"Two tablespoons per 6 ounces of water" is terrible advice. Tablespoons measure volume, and coffee volume varies wildly depending on grind size and bean density. A tablespoon of finely ground dark roast weighs about 10 grams. A tablespoon of coarsely ground light roast weighs about 5 grams. Same scoop, completely different coffee.
Use a scale. A $12 kitchen scale is the single best coffee upgrade you can make. Weigh beans in grams, measure water in grams (1 mL = 1 gram). Done.
The Ratios by Method
Pour Over (V60, Chemex, Kalita Wave): 1:15 to 1:17. Start with 15g coffee to 250g water (1:16.7). This produces a clean, balanced cup. Want it stronger? Go 1:15. More delicate? Go 1:17. Most specialty coffee shops use somewhere in this range.
French Press: 1:15 to 1:16. French press needs a slightly stronger ratio because the metal mesh filter lets oils and fine particles through (which adds body but also dilutes perceived strength). 17g coffee to 270g water works well for a single mug.
Drip Machine: 1:16 to 1:17. Most drip machines are calibrated for a slightly weaker ratio. 60g of coffee per liter of water (about 1:16.7) is the SCA Gold Cup standard. If your drip coffee tastes watery, you're probably using too little coffee, not too much water.

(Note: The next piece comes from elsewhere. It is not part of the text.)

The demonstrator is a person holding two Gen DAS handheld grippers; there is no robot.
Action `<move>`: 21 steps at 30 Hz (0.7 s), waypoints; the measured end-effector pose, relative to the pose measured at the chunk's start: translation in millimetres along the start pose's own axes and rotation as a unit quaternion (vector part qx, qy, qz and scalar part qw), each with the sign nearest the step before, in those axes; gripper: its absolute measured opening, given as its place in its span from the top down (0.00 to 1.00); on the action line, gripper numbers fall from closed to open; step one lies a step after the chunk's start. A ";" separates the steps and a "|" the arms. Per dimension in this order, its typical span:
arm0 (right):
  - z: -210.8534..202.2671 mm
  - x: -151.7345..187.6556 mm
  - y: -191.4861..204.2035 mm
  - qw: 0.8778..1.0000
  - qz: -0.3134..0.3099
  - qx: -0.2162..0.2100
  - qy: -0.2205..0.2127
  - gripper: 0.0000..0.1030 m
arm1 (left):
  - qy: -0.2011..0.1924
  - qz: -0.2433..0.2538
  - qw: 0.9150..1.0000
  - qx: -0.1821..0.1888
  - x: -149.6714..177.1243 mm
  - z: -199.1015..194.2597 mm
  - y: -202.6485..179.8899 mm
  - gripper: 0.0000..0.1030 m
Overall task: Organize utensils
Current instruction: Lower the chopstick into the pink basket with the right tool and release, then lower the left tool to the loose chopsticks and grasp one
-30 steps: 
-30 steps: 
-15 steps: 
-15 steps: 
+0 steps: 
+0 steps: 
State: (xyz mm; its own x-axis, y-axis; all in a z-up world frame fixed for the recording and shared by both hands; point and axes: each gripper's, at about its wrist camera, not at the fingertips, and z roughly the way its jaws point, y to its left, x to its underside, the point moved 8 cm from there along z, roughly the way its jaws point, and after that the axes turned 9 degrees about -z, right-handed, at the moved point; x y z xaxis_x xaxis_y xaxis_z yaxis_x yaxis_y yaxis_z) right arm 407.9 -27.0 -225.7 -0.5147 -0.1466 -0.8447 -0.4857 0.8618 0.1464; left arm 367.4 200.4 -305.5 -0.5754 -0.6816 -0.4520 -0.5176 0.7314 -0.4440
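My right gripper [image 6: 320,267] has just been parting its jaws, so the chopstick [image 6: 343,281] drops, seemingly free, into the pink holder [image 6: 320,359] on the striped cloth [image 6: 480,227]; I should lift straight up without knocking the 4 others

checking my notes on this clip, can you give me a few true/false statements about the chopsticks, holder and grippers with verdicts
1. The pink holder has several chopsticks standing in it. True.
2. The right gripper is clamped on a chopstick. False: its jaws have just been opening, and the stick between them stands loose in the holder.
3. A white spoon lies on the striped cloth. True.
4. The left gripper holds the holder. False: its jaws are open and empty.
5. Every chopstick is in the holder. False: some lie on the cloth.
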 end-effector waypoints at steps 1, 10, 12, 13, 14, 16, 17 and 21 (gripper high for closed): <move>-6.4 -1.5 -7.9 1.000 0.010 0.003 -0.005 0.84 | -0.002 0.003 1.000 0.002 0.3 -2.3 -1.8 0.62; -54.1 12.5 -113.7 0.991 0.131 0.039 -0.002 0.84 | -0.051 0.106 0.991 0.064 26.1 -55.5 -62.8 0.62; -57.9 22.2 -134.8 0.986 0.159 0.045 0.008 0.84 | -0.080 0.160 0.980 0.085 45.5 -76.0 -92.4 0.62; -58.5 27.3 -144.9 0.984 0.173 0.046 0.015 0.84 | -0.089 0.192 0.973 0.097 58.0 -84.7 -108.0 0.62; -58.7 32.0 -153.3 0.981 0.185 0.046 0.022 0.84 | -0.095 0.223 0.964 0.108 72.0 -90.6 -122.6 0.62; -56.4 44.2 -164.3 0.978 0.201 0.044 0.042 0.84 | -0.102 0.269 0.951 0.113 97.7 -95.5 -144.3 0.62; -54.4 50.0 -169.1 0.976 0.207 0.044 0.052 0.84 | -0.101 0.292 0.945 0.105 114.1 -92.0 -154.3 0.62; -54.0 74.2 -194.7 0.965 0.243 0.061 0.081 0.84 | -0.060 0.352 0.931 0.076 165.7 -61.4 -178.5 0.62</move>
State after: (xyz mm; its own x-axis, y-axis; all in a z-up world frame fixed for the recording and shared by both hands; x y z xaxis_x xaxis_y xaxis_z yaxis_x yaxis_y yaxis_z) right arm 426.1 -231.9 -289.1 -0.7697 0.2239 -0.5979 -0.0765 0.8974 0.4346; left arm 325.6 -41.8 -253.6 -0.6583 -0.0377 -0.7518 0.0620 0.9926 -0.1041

Espresso: 1:2 by weight. This is a completely different ratio because espresso concentrates the coffee. 18g of ground coffee in, 36g of liquid espresso out, in about 25-30 seconds. This is the modern standard for a double shot.
Cold Brew: 1:5 to 1:8 (this makes concentrate). 100g of coarse-ground coffee to 500-800g of cold water, steeped 12-24 hours. Dilute the concentrate 1:1 with water or milk when serving. If you're drinking it straight at 1:5, it'll be intense.

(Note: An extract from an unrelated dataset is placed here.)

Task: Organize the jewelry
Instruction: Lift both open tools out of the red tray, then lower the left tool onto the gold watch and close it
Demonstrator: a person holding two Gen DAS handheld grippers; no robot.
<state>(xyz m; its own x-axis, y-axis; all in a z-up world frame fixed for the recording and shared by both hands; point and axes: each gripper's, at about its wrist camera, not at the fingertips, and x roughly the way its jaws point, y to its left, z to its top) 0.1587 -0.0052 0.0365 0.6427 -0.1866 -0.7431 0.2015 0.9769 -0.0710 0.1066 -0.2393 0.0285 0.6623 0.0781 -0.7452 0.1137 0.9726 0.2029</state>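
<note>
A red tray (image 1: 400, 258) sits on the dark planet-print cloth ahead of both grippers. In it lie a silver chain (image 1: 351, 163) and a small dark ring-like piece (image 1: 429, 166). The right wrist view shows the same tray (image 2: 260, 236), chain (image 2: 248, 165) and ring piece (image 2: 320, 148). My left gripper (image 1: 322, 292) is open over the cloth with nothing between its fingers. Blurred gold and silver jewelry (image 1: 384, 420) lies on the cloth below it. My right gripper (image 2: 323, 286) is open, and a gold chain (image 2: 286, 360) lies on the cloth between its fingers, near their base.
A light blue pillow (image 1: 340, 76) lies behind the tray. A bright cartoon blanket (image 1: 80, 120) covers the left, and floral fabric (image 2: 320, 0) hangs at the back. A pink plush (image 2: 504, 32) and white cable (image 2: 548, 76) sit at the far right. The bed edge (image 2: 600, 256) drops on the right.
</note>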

AeroPress: 1:12 to 1:16 depending on your recipe. The AeroPress is flexible. 15g coffee to 200g water for a standard cup. 17g to 100g water for a concentrated shot you can dilute.

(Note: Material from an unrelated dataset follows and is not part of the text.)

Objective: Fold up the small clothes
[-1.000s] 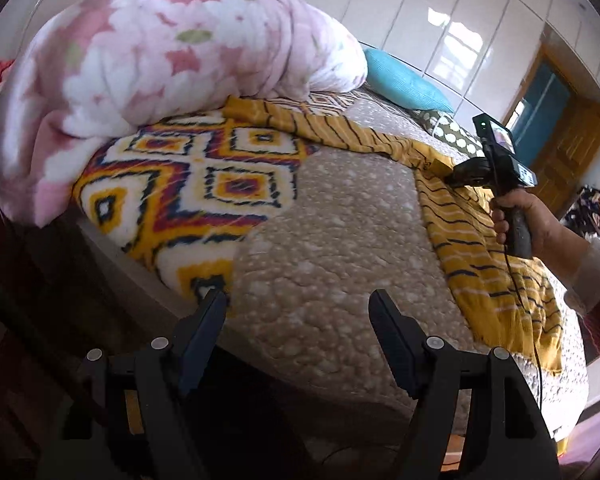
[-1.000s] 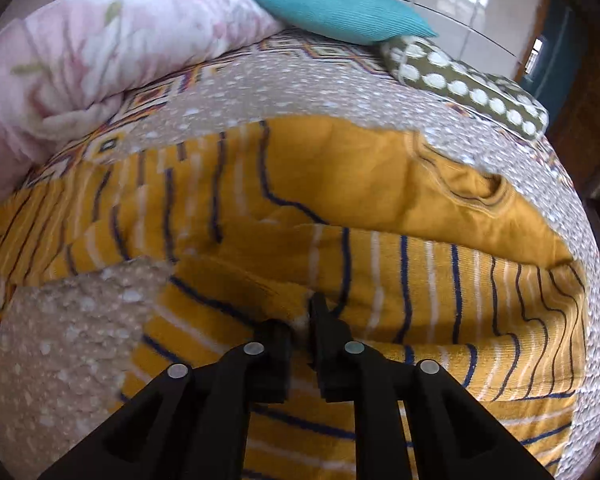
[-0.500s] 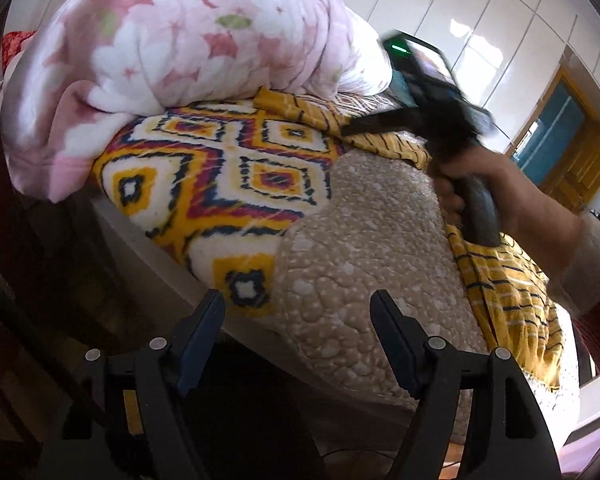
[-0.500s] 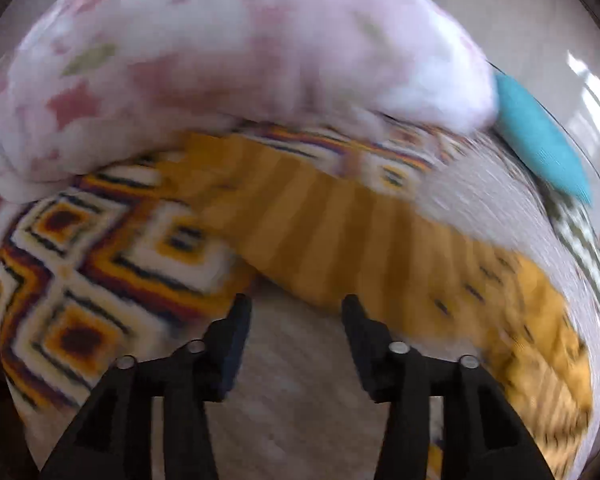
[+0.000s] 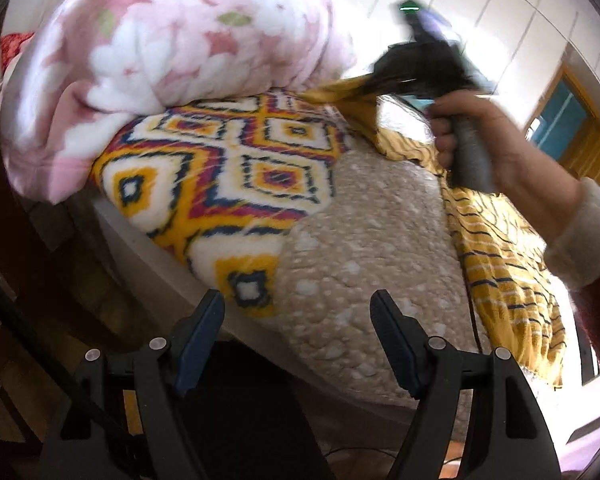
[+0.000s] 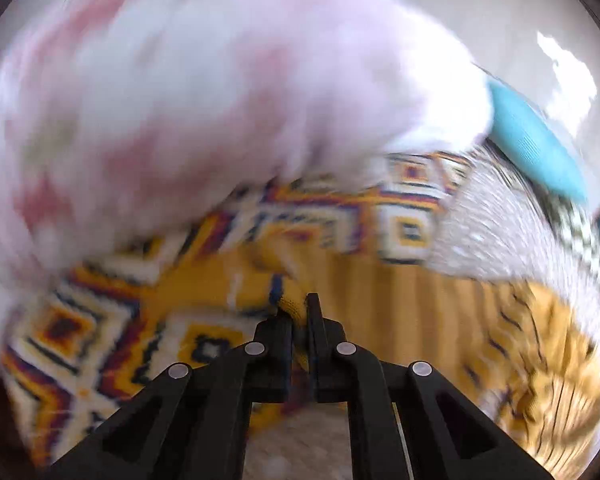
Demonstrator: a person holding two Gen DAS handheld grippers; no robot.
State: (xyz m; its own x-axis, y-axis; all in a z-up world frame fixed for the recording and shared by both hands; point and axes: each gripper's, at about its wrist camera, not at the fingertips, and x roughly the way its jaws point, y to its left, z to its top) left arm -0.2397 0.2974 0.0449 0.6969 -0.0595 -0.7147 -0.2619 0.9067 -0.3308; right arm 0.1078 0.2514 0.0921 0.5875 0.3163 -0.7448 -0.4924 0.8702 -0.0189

Why the Ratio Matters More Than the Beans
You can buy $25/bag single origin beans and ruin them with a 1:20 ratio (watery, thin, sour). You can take $12 grocery store beans and make them taste solid at 1:16 with the right grind and water temperature.
The ratio controls extraction. Too little coffee (high ratio like 1:20) means each particle is over-extracted - the water pulls out bitter compounds after the good stuff is already gone. Too much coffee (low ratio like 1:10) means under-extraction - sour and thin because the water couldn't pull enough flavor from the dense bed.
The Adjustment Framework
Coffee tastes bitter or harsh: use less coffee (go from 1:15 to 1:17) or grind coarser.
Coffee tastes sour or thin: use more coffee (go from 1:17 to 1:15) or grind finer.
Coffee tastes perfect but too strong: keep the ratio, add hot water after brewing (this is an Americano with pour over and it's totally valid).
Coffee tastes perfect but too weak: keep the ratio, use more of everything. 18g to 300g instead of 15g to 250g. Same ratio, bigger cup.